▸ **Task**:
Find the line holding "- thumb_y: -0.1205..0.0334" in the entries below. Give it again exactly, along with every line after it up to and including the line holding "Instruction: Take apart".

▸ **Data in this exercise**:
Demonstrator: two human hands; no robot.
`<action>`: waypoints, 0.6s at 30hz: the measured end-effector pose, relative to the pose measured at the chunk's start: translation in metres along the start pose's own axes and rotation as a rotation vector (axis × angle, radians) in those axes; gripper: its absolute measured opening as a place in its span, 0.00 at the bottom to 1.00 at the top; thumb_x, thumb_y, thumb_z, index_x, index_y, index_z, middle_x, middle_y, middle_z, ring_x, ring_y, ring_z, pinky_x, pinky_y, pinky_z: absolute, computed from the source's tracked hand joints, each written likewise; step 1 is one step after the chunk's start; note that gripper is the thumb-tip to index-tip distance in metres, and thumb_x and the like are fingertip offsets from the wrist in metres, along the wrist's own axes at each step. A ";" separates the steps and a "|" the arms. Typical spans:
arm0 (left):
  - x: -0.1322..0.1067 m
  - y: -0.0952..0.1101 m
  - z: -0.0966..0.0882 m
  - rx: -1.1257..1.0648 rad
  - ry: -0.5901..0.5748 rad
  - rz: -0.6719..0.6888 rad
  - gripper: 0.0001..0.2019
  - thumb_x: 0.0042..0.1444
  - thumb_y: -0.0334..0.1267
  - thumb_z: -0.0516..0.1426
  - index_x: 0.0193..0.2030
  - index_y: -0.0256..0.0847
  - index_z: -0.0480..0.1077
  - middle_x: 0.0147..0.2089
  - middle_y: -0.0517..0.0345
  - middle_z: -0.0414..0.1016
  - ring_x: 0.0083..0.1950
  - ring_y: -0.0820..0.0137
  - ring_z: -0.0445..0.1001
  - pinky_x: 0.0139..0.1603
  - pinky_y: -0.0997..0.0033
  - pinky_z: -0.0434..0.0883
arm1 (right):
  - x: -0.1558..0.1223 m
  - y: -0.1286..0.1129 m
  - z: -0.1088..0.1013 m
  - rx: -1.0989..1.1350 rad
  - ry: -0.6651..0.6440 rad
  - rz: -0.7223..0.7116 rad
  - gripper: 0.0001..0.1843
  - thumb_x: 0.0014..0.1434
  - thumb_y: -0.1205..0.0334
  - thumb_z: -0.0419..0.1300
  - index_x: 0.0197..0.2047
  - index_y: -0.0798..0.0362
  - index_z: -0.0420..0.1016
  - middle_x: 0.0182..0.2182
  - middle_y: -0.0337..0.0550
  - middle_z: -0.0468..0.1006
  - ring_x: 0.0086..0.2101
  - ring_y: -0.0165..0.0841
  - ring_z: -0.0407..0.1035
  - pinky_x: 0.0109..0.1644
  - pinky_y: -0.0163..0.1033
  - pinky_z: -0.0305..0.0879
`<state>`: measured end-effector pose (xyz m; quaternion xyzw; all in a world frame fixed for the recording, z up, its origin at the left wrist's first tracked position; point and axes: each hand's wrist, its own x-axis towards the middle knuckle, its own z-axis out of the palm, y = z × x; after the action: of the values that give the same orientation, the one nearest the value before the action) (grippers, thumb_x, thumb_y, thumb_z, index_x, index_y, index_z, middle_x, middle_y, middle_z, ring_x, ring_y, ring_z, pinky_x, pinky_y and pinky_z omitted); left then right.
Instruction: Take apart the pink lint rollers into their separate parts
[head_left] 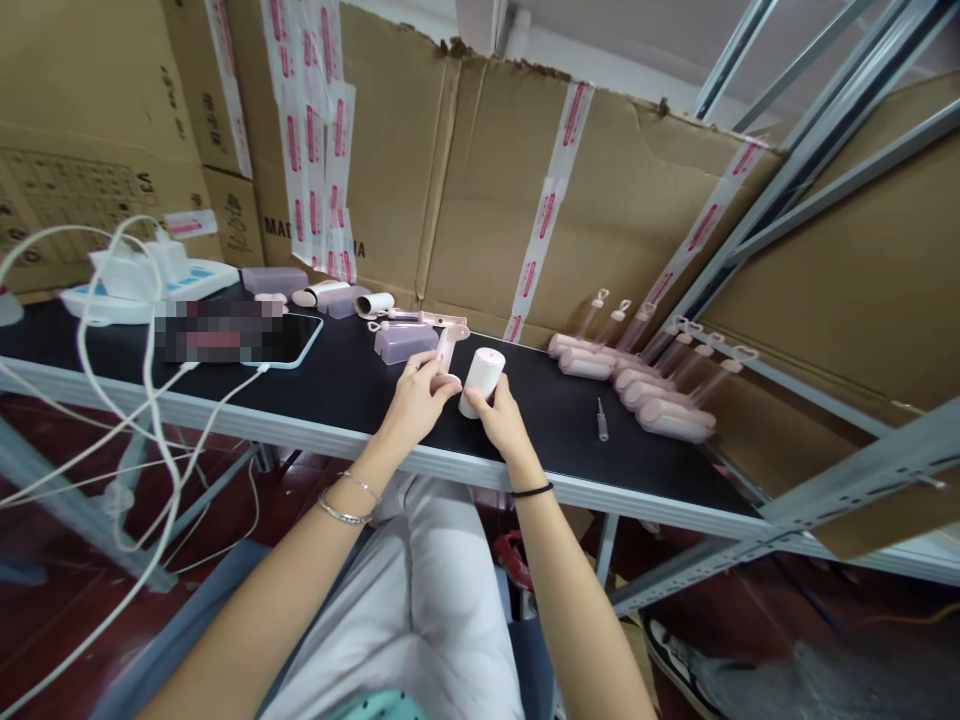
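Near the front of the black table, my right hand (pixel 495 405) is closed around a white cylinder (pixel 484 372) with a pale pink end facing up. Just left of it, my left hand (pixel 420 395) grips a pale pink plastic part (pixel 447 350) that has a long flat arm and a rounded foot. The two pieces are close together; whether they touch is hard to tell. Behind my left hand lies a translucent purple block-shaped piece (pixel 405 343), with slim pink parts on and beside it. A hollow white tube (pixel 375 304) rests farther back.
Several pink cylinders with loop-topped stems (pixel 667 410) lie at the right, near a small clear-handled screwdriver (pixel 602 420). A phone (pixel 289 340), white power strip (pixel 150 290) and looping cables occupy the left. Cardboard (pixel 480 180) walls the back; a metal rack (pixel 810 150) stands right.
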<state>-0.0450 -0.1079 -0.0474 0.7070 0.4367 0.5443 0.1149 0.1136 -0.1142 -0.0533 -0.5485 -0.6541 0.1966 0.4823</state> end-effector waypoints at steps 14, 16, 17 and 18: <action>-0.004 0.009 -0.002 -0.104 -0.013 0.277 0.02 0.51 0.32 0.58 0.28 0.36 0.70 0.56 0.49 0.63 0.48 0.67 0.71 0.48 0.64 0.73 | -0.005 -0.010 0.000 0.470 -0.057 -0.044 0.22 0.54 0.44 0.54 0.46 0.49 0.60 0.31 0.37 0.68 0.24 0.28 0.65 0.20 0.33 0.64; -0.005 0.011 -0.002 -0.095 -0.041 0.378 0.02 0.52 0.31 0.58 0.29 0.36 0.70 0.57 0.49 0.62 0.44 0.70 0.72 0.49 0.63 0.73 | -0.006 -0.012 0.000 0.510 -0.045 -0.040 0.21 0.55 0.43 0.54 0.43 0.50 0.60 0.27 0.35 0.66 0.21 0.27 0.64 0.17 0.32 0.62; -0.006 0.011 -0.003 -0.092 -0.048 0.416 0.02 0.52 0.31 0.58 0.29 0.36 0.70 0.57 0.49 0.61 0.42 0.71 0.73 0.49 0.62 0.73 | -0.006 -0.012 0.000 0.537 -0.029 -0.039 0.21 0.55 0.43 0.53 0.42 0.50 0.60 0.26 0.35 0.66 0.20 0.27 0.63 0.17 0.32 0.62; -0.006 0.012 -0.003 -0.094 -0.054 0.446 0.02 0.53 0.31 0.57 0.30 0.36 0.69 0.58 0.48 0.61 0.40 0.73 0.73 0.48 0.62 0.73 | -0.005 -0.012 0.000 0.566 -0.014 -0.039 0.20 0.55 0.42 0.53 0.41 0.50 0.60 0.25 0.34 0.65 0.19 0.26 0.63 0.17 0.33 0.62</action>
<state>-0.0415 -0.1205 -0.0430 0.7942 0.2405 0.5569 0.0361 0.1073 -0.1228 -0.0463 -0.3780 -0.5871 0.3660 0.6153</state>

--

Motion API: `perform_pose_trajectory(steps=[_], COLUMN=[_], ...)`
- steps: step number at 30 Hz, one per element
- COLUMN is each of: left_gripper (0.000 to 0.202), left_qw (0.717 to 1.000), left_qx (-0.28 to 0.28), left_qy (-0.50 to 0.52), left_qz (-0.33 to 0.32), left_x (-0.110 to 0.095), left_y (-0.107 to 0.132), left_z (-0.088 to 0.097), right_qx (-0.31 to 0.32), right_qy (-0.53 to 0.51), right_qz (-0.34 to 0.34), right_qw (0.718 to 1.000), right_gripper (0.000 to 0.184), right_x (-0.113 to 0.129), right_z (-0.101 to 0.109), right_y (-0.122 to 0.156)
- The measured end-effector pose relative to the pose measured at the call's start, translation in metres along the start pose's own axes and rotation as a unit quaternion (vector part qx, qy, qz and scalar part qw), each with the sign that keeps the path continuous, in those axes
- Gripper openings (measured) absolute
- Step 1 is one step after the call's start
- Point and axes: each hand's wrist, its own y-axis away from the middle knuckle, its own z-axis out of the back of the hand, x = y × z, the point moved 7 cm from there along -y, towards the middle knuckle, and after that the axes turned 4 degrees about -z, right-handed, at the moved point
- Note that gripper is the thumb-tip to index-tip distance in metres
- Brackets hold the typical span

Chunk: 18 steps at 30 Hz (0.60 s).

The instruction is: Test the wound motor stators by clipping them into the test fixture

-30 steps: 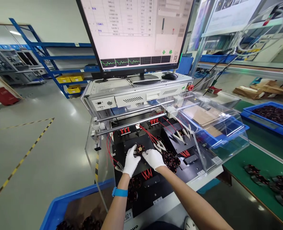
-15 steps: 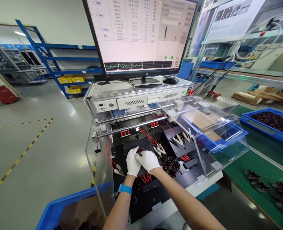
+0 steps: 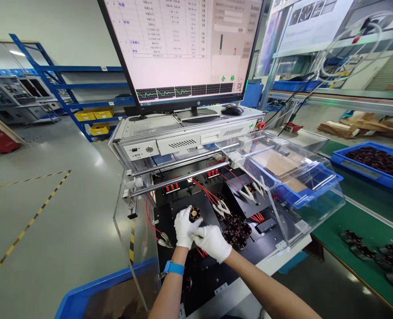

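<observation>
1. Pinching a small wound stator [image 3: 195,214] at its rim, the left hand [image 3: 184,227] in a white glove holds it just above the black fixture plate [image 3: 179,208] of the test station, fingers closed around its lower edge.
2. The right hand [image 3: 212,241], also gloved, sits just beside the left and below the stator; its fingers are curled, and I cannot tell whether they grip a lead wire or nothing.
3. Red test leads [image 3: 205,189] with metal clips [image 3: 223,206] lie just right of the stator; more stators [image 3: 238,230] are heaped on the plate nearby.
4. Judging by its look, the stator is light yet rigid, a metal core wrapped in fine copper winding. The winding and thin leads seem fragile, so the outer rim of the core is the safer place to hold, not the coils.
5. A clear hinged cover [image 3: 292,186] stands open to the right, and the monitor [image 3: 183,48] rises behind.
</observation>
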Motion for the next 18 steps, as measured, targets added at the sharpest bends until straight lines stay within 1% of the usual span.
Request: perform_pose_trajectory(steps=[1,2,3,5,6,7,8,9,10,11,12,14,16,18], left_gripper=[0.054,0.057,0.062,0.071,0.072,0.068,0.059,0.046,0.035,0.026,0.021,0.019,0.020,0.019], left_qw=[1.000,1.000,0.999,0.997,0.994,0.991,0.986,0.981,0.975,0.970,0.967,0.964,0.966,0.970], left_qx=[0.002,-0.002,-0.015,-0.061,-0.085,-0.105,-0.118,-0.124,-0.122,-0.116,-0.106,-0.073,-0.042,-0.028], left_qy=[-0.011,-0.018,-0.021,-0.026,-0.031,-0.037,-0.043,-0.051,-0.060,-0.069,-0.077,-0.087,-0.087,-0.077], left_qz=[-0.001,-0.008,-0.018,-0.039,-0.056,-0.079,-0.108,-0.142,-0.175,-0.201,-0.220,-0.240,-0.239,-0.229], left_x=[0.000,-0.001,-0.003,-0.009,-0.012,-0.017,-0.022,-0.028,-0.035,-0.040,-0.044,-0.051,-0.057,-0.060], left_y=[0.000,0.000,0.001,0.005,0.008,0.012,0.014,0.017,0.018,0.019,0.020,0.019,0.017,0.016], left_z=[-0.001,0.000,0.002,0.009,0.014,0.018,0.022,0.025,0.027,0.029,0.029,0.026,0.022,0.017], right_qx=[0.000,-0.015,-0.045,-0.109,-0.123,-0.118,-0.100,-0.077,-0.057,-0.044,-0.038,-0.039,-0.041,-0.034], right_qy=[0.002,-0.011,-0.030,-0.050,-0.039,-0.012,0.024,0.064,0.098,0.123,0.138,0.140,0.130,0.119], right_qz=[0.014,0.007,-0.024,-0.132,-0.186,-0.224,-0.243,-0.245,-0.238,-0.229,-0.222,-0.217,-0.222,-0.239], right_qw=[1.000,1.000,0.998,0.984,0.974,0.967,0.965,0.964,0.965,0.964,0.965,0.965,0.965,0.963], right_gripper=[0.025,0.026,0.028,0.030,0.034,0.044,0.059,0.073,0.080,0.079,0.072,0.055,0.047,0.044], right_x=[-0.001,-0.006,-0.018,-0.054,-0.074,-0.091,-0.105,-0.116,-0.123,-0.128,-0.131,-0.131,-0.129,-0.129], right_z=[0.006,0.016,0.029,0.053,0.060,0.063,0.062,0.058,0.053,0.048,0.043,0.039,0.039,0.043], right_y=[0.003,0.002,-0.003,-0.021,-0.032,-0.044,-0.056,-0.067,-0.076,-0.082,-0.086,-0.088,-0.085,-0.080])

▸ **Task response**:
  - thumb_y: -0.1205..0.0334
  - thumb_z: -0.0419..0.1300
  - index_x: 0.0197..0.2047
  - index_y: -0.0798..0.0362
  - index_z: -0.0420..0.1016
  - middle_x: 0.0182..0.2182
  - middle_y: -0.0337..0.0550
  - middle_z: -0.0468..0.1006
  - ring_x: 0.0086..0.2101
  - ring_y: -0.0165..0.0841
  - ring_z: -0.0407..0.1035
  - pinky_x: 0.0109..0.1644
  - pinky_y: -0.0163..0.1033
  - pinky_z: -0.0305..0.0879
`<state>`: measured end-effector pose (xyz m; quaternion xyzw; all in a world frame fixed for the recording, z up, its origin at the left wrist's first tracked position; point and axes: each hand's wrist, its own x-axis towards the middle knuckle, its own z-axis out of the palm, y = z × x; after the action: of the values that give the same orientation, the one nearest the value before the action) (grippers, thumb_x, thumb_y, thumb_z, index_x, index_y, index_z, middle_x, middle_y, middle_z, ring_x, ring_y, ring_z, pinky_x, pinky_y and pinky_z omitted); left then right.
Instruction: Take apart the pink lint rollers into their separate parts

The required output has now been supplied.